**Exercise goal:** Once you reach the line containing "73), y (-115" in the entries below, write out that line and each one after it down to the line containing "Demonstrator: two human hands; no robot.", exactly and with nothing added.

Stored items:
Start of Block

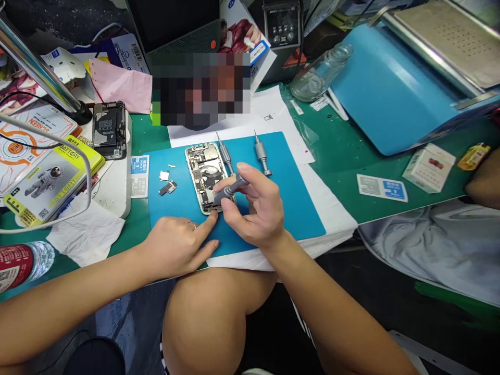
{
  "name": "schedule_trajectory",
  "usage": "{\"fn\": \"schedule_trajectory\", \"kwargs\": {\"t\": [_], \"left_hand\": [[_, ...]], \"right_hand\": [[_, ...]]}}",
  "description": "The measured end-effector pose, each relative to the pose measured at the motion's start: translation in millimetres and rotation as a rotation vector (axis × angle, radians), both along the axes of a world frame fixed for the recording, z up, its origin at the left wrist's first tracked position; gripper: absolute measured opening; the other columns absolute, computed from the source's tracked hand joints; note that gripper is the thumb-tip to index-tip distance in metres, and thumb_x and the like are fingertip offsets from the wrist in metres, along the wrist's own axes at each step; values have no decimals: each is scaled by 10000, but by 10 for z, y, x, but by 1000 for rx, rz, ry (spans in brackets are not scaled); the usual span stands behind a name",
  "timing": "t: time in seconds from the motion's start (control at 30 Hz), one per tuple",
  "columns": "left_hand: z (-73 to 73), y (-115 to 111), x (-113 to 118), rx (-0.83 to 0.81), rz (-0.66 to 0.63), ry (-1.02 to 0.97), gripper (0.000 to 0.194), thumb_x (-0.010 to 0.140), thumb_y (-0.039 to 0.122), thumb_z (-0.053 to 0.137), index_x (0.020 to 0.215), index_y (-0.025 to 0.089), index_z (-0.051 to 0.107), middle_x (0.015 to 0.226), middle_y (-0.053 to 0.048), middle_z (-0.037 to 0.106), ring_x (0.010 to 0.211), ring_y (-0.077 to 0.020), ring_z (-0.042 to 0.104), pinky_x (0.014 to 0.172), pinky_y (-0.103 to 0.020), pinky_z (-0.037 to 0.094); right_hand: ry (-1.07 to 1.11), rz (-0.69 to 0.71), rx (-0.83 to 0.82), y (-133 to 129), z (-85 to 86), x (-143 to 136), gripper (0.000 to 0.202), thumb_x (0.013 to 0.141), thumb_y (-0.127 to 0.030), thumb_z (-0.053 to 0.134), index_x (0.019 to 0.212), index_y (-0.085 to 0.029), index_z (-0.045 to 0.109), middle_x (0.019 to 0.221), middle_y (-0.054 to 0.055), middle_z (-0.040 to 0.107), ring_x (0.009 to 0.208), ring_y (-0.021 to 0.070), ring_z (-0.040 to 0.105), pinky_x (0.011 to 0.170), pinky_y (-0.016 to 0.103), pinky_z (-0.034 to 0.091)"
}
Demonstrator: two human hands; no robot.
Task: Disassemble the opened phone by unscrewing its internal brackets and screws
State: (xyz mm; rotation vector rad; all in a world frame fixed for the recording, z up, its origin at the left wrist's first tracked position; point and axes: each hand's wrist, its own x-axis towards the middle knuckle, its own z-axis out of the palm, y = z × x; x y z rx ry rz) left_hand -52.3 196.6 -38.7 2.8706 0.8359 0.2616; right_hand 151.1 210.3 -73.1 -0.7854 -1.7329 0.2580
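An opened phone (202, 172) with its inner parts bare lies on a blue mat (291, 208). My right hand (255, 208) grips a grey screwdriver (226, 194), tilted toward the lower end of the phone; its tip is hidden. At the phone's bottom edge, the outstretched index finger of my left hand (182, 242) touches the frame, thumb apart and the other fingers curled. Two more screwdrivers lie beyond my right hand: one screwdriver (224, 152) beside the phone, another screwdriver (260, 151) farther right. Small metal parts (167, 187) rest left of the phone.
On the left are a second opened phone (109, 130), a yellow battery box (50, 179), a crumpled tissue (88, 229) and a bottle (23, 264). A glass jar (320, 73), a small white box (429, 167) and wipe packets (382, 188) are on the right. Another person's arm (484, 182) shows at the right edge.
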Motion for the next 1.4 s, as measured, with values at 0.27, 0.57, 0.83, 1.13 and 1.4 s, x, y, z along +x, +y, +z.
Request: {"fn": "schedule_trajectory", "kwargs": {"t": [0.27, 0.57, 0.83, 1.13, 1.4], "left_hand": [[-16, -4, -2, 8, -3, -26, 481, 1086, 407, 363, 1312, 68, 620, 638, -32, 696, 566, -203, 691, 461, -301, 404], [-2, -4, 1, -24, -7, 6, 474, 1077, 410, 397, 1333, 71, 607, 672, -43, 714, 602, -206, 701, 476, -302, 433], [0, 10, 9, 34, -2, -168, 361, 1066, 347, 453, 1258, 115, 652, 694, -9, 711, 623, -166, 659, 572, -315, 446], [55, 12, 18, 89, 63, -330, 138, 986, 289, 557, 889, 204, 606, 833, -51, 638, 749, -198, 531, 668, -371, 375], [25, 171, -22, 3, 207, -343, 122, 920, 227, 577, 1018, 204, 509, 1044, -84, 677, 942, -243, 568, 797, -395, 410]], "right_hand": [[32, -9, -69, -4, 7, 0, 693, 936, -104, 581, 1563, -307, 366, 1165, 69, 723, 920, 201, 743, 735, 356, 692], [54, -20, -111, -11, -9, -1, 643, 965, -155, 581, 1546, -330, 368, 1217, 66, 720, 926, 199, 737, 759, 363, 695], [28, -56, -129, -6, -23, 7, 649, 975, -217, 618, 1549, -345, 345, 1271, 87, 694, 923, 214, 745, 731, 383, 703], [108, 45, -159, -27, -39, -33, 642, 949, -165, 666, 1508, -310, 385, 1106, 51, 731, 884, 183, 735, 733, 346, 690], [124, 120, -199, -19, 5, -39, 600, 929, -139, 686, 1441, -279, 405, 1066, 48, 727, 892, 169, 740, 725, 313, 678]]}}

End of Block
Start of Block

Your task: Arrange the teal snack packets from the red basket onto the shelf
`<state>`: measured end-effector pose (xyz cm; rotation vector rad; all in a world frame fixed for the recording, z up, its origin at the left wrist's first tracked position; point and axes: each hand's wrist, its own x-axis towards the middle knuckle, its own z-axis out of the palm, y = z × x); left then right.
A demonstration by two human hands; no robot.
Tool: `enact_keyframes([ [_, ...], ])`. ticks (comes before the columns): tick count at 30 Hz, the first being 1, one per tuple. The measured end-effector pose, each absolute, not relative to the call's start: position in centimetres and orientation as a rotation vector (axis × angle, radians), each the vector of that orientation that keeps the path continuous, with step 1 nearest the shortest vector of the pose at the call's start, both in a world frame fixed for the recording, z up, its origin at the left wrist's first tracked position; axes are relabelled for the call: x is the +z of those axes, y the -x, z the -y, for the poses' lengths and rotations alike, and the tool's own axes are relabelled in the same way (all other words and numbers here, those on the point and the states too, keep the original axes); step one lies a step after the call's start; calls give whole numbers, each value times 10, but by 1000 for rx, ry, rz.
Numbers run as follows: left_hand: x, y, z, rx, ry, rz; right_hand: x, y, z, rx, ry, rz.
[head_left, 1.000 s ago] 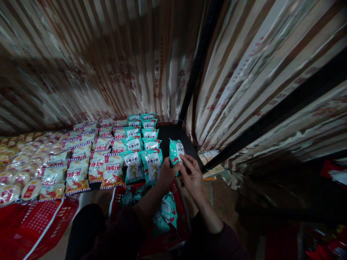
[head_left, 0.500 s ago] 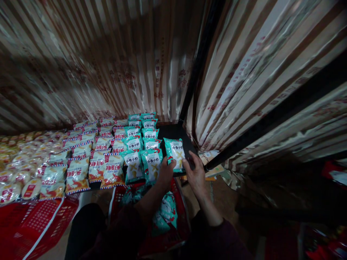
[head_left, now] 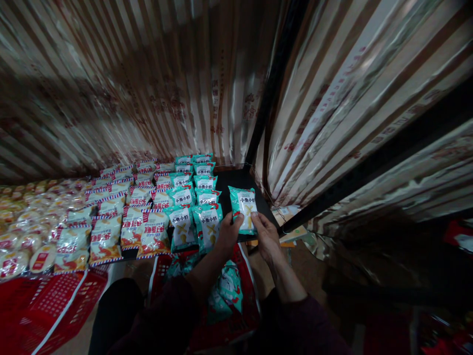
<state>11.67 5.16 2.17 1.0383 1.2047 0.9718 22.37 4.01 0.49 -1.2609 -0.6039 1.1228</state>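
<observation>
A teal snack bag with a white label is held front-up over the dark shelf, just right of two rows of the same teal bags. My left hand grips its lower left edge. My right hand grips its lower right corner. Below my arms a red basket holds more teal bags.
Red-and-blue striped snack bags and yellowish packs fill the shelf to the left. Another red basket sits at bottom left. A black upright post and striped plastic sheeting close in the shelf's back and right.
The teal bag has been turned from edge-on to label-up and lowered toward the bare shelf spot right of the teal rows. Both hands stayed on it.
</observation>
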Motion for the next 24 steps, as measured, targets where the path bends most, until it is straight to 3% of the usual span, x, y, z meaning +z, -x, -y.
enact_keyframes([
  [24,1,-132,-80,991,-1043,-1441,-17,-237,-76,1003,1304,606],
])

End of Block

**Exercise response:**
  "columns": "left_hand: z (-73 to 73), y (-115 to 111), x (-113 to 118), rx (-0.83 to 0.81), rz (-0.66 to 0.63), ry (-1.02 to 0.97), gripper (0.000 to 0.194), thumb_x (-0.010 to 0.140), thumb_y (-0.039 to 0.122), thumb_z (-0.053 to 0.137), index_x (0.020 to 0.215), index_y (-0.025 to 0.089), index_z (-0.051 to 0.107), middle_x (0.015 to 0.226), middle_y (-0.053 to 0.048), middle_z (-0.037 to 0.106), ring_x (0.010 to 0.211), ring_y (-0.077 to 0.020), ring_z (-0.042 to 0.104), pinky_x (0.014 to 0.172), pinky_y (-0.103 to 0.020), pinky_z (-0.037 to 0.094); right_hand: ry (-1.07 to 1.11), rz (-0.69 to 0.71), rx (-0.83 to 0.82), y (-133 to 129), z (-85 to 86), x (-143 to 136), gripper (0.000 to 0.202), thumb_x (0.013 to 0.141), thumb_y (-0.127 to 0.030), thumb_z (-0.053 to 0.134), index_x (0.019 to 0.212), index_y (-0.085 to 0.029), index_z (-0.045 to 0.109), middle_x (0.019 to 0.221), middle_y (-0.054 to 0.055), middle_z (-0.040 to 0.107), ring_x (0.009 to 0.208), ring_y (-0.021 to 0.070), ring_z (-0.040 to 0.105), pinky_x (0.011 to 0.170), pinky_y (-0.016 to 0.103), pinky_z (-0.034 to 0.091)"
}
Demonstrator: two human hands; no robot.

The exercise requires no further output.